(Assigned task)
Only the lines from the opening of the material through the one containing "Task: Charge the" should be reproduced, each exactly as it stands.

(Source material)
=== Section Start ===
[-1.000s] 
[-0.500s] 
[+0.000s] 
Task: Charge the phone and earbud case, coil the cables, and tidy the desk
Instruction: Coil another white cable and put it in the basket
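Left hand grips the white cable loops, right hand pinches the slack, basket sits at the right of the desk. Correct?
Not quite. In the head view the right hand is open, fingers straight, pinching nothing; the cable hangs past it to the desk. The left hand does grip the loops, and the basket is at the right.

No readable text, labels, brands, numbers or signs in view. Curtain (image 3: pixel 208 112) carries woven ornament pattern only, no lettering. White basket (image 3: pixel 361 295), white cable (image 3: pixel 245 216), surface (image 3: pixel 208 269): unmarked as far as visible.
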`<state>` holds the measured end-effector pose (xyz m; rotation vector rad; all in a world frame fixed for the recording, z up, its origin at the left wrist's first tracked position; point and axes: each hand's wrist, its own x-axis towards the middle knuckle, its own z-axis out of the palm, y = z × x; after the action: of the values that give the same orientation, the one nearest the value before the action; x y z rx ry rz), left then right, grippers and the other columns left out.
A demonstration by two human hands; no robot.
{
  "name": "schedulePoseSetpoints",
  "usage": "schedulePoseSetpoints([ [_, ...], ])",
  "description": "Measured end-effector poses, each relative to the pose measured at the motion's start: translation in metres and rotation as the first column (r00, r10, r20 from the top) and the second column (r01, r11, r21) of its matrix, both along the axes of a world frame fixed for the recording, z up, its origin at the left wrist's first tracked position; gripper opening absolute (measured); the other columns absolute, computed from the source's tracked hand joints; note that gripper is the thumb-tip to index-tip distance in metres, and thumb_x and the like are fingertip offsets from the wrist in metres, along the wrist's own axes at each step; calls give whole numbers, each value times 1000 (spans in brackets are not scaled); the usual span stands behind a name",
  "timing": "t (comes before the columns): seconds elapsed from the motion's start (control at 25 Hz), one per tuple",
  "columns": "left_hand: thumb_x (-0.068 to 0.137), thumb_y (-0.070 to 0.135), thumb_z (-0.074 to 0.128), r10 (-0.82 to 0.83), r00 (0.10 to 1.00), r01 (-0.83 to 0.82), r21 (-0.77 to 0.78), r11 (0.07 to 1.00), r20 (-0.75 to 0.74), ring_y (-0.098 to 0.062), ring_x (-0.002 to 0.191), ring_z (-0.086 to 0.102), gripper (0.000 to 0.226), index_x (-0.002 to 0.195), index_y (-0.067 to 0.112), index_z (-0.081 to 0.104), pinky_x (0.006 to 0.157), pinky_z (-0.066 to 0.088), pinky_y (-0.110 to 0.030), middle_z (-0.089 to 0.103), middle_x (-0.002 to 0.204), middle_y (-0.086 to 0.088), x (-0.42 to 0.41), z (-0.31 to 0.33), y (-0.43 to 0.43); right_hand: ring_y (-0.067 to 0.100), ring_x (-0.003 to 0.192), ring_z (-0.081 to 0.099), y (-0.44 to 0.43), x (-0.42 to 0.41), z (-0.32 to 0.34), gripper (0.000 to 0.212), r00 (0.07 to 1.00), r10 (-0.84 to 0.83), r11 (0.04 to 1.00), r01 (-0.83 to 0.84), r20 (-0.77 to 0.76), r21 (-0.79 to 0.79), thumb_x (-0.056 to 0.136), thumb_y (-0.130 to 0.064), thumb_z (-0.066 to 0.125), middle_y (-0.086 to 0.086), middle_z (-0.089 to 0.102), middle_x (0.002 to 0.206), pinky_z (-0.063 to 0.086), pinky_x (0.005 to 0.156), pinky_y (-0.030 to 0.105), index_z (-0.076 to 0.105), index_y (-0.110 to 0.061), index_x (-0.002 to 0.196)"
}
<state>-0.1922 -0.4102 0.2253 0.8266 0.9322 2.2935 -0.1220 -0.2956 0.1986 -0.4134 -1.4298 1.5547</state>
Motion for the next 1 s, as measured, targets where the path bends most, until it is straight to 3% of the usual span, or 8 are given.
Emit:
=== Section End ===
(Result)
[-1.000s] 
[-0.500s] 
[+0.000s] 
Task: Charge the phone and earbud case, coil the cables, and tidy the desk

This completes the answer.